Dec. 11--If you disregard the matter of quality, the success of "Ida" is improbable indeed.
Until 2014, Music Box Films was best known internationally for its acquisition and U.S. distribution of the original Swedish-language "Girl With the Dragon Tattoo" trilogy and, earlier, "Tell No One." That twisty French thriller put Music Box on the map in 2008, one year after the company's launch.
This year, the Chicago-based distributor scored another impressive art house success, one predicted by many -- though its place among the five foreign-language nominees isn't yet secured -- to win an Oscar come February.
The film in question, "Ida" from director Pawel Pawlikowski, is an austere but swiftly paced 1960s-set drama about a young Catholic convent girl, on the brink of taking her vows. Then she learns she's Jewish by birth. With her boozy magistrate aunt, she embarks on a literal and metaphorical journey to learn the truth about her earliest years.

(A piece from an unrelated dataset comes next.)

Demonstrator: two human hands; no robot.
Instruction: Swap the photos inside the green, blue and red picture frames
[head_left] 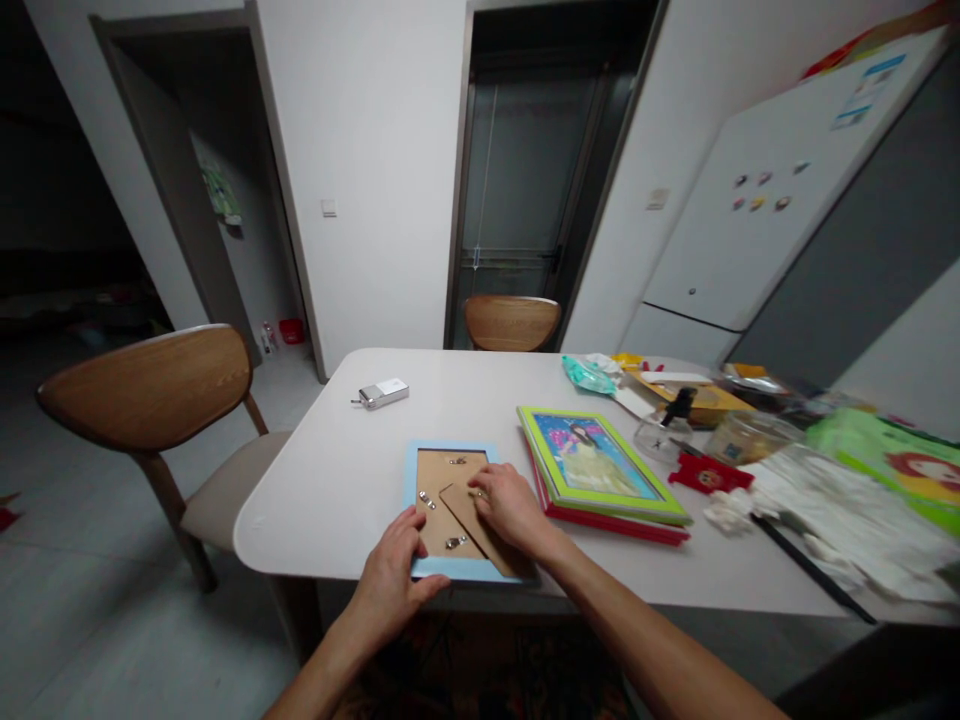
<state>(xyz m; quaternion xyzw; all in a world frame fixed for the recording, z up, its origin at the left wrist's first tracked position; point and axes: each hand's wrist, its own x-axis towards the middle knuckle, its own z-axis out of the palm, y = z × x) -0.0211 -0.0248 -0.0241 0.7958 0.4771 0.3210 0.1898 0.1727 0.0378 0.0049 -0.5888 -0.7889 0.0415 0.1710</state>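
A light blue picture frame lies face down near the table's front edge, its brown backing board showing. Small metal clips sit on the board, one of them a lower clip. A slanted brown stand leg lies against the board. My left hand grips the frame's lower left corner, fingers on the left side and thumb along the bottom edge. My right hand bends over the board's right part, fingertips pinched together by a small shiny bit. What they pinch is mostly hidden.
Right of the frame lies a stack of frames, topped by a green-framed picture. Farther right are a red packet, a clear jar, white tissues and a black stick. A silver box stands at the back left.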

Already "Ida" has been cited best foreign language film of 2014 by the New York and Los Angeles film critics associations, among others. On Thursday it was announced as one of two Music Box releases garnering a Golden Globe foreign film nomination, alongside the Israeli divorce procedural "Gett."
Music Box managing director Ed Arentz first saw "Ida" at the 2013 Toronto film festival, and he and Music Box president William Schopf made it their "No. 1 priority," Arentz says. "It has more than lived up to our expectations."
Often, Music Box finds itself bidding for a festival title against Sony Pictures Classics, the distribution freight behind many recent Oscar winners such "Amour" and "A Separation." To Schopf the likelihood of "Ida" getting an Oscar nomination can mean only good things for Music Box's future. Often, he says, "we'll be head-to-head with Sony trying to acquire a film its producers feel is a good Oscar candidate. And they'll always go with Sony because of their track record."
The numbers on "Ida" won't hurt, either. It's the No. 2 foreign language specialty title of 2014, behind a Sony Pictures Classics title, "The Lunchbox," which was not submitted by its country of origin (India) for last year's Oscars. "The Lunchbox," a warm, fuzzy rom-com, has grossed $4.2 million domestically. "Ida" is a half-million behind at $3.7 million. Music Box's film rental revenues amount to "a little north of 40 percent" of that $3.7 million figure, according to Schopf.
Call it roughly $1.5 million, minus high six-figures in Music Box's advertising and distribution expenses. That's still nearly a million in the coffers.
"A very successful release," Schopf says.
The funny thing is, Music Box owes much of its success with "Ida" to a single, early, grousy trade review coming out of the 2013 Telluride Film Festival.
Variety's Peter Debruge dismissed it as "an intellectual exercise in lieu of an emotional experience," appealing to no one "but the most rarefied cineastes ... the sort of joyless art film one might expect Polish nuns living under the clutches of 1960s communism to appreciate."
Well. Just one critic's opinion. But Debruge's description of "Ida" seems a tad wobbly. The movie runs a trim 80 minutes and, like a good short story, it packs a lot of narrative into those minutes. The early Variety review, Arentz says, "actually scared off all of our competitors. There was no bidding to speak of. We found out later there was one competing offer, and it was ridiculously low."
Arentz and Schopf know full well "Ida" could lose Oscar night, Feb. 22, to the fine, stern Russian crime drama "Leviathan" (assuming it gets nominated), a film being distributed by the powerhouse Sony Pictures Classics.
Assuming "Ida" gets nominated, "we'll likely take the plane ride out to LA," Schopf says. "I feel bullish about it. I mean, I think it should win."